• **Task statement**: Using the data below, gather each line that includes the word "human".

• **Material provided**:
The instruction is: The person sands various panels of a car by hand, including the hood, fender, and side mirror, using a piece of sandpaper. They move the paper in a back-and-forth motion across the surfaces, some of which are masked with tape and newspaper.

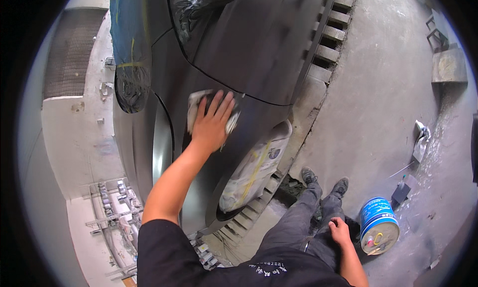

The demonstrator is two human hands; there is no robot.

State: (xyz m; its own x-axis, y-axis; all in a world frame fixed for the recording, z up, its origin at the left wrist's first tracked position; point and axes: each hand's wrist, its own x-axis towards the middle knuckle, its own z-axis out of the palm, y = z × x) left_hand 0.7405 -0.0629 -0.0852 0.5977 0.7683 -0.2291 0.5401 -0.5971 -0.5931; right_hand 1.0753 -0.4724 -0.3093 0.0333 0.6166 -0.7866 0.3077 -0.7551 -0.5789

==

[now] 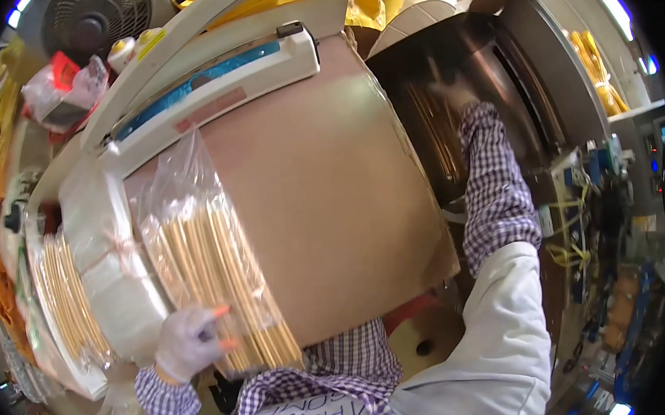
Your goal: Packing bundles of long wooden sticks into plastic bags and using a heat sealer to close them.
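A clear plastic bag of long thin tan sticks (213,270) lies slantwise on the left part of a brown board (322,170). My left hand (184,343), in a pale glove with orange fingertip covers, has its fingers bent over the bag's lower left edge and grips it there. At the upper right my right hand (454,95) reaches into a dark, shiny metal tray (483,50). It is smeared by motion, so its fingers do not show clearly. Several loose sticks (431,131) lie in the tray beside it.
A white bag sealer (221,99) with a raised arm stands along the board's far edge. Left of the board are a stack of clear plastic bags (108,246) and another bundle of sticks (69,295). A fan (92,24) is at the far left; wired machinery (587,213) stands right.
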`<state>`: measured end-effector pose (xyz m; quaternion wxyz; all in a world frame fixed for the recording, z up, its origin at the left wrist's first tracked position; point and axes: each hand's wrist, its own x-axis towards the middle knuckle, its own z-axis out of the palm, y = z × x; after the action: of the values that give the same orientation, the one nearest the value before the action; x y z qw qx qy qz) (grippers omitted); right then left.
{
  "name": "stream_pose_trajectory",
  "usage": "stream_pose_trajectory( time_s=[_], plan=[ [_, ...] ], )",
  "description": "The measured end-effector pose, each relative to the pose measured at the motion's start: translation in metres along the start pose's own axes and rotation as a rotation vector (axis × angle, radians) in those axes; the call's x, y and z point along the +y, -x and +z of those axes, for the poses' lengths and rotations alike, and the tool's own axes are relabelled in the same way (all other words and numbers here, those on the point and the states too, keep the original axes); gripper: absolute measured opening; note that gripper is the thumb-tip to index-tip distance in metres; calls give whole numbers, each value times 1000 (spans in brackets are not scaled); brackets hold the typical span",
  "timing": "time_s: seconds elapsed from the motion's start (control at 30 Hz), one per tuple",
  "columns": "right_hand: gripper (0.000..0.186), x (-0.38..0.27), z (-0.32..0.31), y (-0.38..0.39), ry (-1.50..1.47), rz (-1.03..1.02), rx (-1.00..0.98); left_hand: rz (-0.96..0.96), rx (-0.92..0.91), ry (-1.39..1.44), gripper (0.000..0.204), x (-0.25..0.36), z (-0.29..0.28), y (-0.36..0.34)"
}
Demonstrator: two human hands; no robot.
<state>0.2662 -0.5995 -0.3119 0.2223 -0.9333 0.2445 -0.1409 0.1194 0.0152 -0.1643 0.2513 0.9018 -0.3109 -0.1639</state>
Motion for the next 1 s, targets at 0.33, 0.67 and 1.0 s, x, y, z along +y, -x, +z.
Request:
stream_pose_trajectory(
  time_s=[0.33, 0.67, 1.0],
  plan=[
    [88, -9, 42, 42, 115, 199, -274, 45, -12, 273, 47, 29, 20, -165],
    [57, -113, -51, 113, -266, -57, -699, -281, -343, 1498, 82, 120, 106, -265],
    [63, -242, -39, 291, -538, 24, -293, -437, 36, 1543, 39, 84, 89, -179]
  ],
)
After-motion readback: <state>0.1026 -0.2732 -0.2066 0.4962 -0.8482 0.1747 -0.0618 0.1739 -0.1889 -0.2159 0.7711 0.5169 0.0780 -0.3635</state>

• **Solution**:
The demonstrator is two human hands; there is no robot.
Demonstrator: two human hands; no robot.

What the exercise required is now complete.